The critical question regarding plaintiffs' tuition reimbursement claims is whether they were timely raised. Plaintiffs waited almost six years from the time the District's allegedly wrongful actions began until they raised the issue of tuition reimbursement for Marissa's private school tuition. Plaintiffs contend that their claims for tuition reimbursement should not be time-barred, challenging both the Appeals Panel's complete rejection of tuition reimbursement and the Hearing Officer's denial of tuition reimbursement for 1996 to 2001.

Although the IDEA contains no express statute of limitations, the Third Circuit has found that equitable considerations require parents who object to school districts' treatment of their children to raise their concerns promptly. Specifically, in cases seeking tuition reimbursement when children are sent to private schools, the court has found that it is unreasonable for parents to delay seeking relief for more than one year, unless there are mitigating circumstances. Bernardsville Bd. of Educ. v. J.H., 42 F.3d 149, 157-58 (3d Cir. 1994).

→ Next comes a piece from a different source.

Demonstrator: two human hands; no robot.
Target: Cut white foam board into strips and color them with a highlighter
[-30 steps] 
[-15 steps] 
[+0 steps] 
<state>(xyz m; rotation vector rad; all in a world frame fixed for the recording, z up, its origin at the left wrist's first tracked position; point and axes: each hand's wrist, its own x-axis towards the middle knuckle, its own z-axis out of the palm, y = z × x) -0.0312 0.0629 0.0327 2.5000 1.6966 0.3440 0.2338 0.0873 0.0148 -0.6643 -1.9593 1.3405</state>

The Hearing Officer applied Bernardsville as a bar against recovery for all years prior to the 2001-2002 school year — the year in which plaintiffs' sought IDEA relief. However, allowing recovery for that year is in tension with the Third Circuit's clarification of Bernardsville in Warren G. v. Cumberland County Sch. Dist., 190 F.3d 80 (3d Cir. 1999). In Warren G., the court noted that Bernardsville had applied its one-year time limitation as a total bar against relief that preceded the parents' request for review proceedings — not as a bar against relief for all years except for the one immediately preceding that request. Id. at 84 (citing Bernardsville, 42 F.3d at 158). Here, the approach set forth by the Third Circuit in Warren G. bars plaintiffs from receiving reimbursement for any time Marissa was in private school before their request for due process in the spring of 2002. Following such a request, the District may also be allowed a reasonable time to remedy its IDEA deficiencies and to provide an acceptable IEP. Cf. Bernardsville, 42 F.3d at 159-60 (discussing "a just and proper consideration of the equities and the court's discretionary power to grant `appropriate relief'" and providing relief where the delay was unreasonable). Therefore, tuition reimbursement is appropriately barred through the end of the 2001-2002 school year, as the Appeals Panel concluded.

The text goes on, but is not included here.